### Task details
How many lines in the records below contain the word "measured"? Answer with the number alone.
===== Records provided =====
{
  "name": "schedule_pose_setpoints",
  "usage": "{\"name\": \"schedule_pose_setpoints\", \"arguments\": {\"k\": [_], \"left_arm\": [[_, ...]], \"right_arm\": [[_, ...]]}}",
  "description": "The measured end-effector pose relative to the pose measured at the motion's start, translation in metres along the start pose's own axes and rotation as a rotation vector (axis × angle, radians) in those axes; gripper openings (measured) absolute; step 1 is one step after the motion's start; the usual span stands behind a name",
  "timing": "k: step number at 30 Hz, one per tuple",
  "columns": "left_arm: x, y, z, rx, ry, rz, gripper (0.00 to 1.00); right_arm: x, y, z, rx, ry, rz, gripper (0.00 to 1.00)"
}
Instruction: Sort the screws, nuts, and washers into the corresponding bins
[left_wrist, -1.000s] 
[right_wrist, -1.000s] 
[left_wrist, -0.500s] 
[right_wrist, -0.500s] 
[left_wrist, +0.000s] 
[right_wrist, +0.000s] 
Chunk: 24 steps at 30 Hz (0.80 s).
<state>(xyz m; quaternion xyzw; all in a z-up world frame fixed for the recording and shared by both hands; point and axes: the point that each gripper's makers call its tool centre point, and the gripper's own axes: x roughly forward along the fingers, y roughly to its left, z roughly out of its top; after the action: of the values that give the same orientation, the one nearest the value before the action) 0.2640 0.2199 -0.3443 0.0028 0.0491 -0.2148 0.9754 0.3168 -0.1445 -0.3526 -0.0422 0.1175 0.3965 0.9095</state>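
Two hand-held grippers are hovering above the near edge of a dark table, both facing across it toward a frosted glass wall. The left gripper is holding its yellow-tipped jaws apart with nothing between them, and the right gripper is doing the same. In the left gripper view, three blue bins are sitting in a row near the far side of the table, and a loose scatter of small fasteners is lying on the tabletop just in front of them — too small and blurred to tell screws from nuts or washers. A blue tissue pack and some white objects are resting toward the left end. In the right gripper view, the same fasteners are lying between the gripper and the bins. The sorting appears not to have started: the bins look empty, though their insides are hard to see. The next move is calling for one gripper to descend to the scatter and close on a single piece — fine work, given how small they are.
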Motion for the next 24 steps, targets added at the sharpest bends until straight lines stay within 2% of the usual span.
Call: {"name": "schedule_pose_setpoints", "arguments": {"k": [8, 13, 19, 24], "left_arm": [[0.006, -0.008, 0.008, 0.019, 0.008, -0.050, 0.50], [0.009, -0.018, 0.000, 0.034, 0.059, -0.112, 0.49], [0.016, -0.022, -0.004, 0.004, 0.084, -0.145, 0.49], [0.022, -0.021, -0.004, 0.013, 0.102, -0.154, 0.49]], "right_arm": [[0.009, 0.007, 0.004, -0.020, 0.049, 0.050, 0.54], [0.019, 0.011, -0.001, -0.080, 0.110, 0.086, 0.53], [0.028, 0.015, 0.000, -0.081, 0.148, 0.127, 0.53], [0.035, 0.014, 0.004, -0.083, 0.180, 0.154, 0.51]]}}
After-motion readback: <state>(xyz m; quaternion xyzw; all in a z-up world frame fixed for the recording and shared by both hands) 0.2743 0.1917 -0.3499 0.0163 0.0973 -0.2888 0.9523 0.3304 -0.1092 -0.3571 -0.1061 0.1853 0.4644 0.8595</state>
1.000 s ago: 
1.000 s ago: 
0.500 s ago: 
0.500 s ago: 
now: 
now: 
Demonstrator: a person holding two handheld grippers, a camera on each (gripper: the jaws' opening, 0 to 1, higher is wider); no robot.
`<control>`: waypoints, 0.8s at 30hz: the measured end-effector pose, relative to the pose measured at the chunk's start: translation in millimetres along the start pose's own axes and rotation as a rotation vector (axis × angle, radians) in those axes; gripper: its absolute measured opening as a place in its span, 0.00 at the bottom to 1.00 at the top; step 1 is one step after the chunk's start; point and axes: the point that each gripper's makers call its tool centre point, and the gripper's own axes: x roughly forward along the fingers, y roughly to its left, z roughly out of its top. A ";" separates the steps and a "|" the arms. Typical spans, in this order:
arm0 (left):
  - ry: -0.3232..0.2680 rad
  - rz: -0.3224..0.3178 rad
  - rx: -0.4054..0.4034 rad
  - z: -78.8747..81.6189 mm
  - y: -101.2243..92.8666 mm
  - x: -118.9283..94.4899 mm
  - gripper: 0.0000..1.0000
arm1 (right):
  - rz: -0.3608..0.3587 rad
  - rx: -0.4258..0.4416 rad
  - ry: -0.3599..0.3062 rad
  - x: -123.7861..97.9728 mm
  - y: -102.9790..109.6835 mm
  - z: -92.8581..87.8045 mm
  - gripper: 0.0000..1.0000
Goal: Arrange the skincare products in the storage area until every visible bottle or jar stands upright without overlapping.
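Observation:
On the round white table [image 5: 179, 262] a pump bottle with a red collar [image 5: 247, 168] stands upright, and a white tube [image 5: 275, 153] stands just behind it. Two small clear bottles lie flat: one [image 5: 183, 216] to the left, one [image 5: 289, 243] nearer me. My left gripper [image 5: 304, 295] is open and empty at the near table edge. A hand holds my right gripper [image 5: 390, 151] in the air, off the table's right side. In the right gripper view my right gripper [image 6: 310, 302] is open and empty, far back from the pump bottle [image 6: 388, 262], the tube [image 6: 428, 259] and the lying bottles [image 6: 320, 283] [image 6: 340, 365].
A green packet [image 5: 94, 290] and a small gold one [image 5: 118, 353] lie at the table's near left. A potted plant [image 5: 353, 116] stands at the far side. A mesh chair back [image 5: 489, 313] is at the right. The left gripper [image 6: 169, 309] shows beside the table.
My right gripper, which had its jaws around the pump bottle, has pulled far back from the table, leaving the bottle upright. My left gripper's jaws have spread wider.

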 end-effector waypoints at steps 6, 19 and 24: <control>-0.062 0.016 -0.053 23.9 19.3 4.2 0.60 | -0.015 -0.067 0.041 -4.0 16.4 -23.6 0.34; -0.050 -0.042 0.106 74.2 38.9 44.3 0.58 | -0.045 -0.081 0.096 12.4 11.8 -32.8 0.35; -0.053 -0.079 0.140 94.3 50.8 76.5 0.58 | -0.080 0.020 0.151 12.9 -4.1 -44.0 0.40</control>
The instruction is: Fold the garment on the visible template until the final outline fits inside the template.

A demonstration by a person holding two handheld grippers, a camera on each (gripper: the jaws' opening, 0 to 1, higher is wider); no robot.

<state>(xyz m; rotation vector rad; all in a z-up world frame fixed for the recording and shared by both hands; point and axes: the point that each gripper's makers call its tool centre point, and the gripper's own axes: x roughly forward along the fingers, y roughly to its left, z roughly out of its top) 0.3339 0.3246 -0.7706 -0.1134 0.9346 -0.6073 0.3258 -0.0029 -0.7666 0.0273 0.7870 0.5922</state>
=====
### The answer
2